After 2 hours the drums with the rub could be eaten the skin was starting to crisp up nicely, the thighs on both still had very fatty skin and the drums were fatty but not as much as the slathered thighs.
I broke it down as follows for easier explanation

2 hours in:

  • Dry Rub Drums - Acceptable skin
  • Slathered Drums - Unacceptable skin slightly fatty
  • Dry Rub Thighs - Unacceptable skin slightly fatty
  • Slathered Thighs - Unacceptable skin very fatty
3 hours in:
  • Dry Rub Drums - Skin was not fatty, most of the fat was rendered, clean bite
  • Slathered Drums - Acceptable skin
  • Dry Rub Thighs - Acceptable skin with some fatty areas
  • Slathered Thighs - Unacceptable slightly fatty
Now I don’t really like going over 3 hours but due to the fact of the placement of the Dutch oven, I had to.

4 hours in:

  • Dry Rub Drums - Skin was awesome, bites are clean into skin
  • Slathered Drums - Skin was awesome, bites are clean into skin
  • Dry Rub Thighs - Skin was awesome, bites are clean into skin with little fatty areas
  • Slathered Thighs - Acceptable skin
But as I mentioned before, these results were skewed because of the Dutch oven placement however it does give me an answer to the crisp/fatty skin dilemma.
After I removed the Dutch oven the temps in the chamber jumped 50°, the DO was really affecting the air flow and it didn’t dawn on me until I remove the DO and the temp jumped and the chicken was starting to sizzle.
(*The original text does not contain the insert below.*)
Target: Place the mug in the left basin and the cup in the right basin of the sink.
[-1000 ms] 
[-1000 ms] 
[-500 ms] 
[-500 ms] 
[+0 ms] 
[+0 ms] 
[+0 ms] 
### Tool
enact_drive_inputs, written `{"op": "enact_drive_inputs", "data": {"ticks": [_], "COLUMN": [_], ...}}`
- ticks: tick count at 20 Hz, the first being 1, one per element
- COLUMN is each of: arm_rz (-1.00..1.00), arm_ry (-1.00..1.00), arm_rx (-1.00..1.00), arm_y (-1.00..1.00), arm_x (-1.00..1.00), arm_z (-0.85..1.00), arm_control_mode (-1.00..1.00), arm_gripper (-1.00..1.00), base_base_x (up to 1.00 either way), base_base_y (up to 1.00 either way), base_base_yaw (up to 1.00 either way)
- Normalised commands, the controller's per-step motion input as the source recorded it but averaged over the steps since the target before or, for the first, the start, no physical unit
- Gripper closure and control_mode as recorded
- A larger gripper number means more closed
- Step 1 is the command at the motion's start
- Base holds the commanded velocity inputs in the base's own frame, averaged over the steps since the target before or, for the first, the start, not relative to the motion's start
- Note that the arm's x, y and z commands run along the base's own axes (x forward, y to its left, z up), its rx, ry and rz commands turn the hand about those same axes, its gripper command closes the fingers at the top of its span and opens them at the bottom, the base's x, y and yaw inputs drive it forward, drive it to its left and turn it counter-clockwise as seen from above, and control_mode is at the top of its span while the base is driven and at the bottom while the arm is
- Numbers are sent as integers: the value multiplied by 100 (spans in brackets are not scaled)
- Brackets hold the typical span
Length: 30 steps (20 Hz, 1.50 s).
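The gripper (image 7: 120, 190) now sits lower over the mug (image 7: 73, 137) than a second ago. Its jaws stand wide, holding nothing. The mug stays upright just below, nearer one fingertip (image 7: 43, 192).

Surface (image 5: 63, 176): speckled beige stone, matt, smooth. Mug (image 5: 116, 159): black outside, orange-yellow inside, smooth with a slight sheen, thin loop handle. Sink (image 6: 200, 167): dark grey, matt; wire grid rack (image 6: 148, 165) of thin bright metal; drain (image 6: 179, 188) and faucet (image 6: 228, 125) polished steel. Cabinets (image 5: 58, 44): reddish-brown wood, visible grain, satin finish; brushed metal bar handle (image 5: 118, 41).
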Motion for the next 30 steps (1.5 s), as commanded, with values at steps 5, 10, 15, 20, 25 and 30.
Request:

Four hours is a bit too long especially for the drums.

As far as the flavor goes the slather really, really permeated into the whole piece of chicken, but I prefer the rub.
The texture of the meat was ok after 4 hours but better at the 3 hour mark.

I am sure if the DO was not hindering air flow, that the skins on all 4 would be acceptable or above acceptable at about 3 hours.


Many folks will smoke then finish off on a grill over direct heat, but the fact remains yes you can get crispy skin smoking (on a stickburner anyhow), never tested this on my GOSM.

I have deep fried them, grilled them, baked them, smoked them and cooked them directly over a fire pit and have always had good results.